In his column Upstarts and Titans, Anthony Tjan shares a conversation with former Thomson Corporation CEO Dick Harrington where they talk about the need for small businesses to understand their product line profitability. “TT: But isn’t that because product line profitability is hellish to measure? Do you really need to measure every SKU’s revenue and profit and work through allocating fixed costs? DH: Not quite; you can categorize products. And if you’re small, you can estimate and be approximately correct. For example, if one product is consuming all your customer support resources, you want to account for it. But for small changes in floor space usage, for example, you probably don’t need to factor that in. Being approximately correct is good enough; you don’t need to have perfect information to make the right decision.”

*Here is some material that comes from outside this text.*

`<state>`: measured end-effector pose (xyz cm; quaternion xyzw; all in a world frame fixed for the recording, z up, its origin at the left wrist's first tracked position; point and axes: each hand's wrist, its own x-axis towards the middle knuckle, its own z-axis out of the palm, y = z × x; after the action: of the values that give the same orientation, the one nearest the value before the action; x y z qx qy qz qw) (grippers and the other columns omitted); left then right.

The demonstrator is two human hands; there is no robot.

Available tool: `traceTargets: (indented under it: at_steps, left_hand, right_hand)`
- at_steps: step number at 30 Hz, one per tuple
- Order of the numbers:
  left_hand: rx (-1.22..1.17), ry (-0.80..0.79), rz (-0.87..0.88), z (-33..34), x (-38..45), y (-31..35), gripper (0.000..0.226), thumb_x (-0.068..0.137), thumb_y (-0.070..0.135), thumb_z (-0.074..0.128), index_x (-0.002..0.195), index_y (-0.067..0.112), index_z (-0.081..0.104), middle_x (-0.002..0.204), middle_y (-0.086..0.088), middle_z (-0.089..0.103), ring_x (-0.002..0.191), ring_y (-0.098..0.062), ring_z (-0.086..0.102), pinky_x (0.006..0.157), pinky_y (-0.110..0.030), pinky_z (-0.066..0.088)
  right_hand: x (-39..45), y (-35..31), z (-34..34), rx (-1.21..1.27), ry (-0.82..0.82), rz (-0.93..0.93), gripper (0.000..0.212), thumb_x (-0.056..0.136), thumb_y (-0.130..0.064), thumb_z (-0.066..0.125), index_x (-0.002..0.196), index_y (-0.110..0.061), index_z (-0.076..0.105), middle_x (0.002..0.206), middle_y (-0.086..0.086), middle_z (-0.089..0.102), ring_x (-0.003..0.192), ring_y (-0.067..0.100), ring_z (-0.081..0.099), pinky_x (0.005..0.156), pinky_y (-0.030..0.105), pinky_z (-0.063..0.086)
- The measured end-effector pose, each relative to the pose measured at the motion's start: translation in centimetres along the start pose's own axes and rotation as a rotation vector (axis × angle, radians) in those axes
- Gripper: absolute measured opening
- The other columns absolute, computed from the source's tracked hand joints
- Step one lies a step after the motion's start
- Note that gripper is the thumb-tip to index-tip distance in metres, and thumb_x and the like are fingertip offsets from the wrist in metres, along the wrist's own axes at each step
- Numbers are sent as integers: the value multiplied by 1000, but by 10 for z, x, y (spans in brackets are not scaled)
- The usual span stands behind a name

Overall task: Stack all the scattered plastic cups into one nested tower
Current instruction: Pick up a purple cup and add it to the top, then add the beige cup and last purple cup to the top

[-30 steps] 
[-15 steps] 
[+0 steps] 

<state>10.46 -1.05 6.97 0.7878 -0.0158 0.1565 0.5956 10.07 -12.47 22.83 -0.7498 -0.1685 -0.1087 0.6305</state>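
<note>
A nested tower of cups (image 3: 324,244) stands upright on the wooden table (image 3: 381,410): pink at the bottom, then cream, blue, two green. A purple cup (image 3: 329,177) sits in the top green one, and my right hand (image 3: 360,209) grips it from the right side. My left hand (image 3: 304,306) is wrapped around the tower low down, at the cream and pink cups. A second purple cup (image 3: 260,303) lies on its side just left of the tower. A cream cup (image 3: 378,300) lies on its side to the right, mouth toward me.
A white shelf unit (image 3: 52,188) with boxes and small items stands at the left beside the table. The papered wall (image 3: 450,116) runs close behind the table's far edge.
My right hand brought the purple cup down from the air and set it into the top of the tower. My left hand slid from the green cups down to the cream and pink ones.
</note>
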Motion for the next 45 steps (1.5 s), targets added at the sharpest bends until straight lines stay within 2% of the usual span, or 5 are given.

How to Talk to Your Employees about the Recession
In Leadership at Work, John Baldoni looks at ways to approach the topic of hard times in your office environment. “There have been long-running public service campaigns discussing ways to talk to your children about drugs, sex or even money. I suggest a new public service campaign to find ways to speak to your employees about the recession. Whether we have hit bottom now, or will not do so till next year, it is clear that the recession is provoking new thinking about how organizations function and so it falls to managers to talk to their employees candidly and honestly about what to expect now and in the short term.”
How Customers Can Lead Us Out of the Crisis
Conversation Starter’s Steven Spear notes that people’s behavior today is far different from what it was during the good times, hence the impetus to understand them anew and adapt to their needs. “In a world turned economically upside down, there is a hitch. Deciding something implies having effective understanding (mental model) of how the world works and having enough data to get the right answer. But how things work is not understood today. How actions lead to outcomes is now unclear. New models have to be discovered to understand what to do.”
Ballmer Talks at Stanford, Says Now is the Time for Entrepreneurs
Lidija Davis of ReadWriteWeb features the fiery Microsoft CEO and his tips for entrepreneurs, including a video of his lecture. “Now is the time for people who care, who want to invent, who have skills in specific scientific and information technology areas, to get out there and add to the productivity of the economy,” Steve Ballmer, CEO of Microsoft said during the Entrepreneurial Thought Leaders lecture at Stanford University last week. “The question is,” he continued, “will you have the passion and the tenacity and the interest to really start something that’s important?”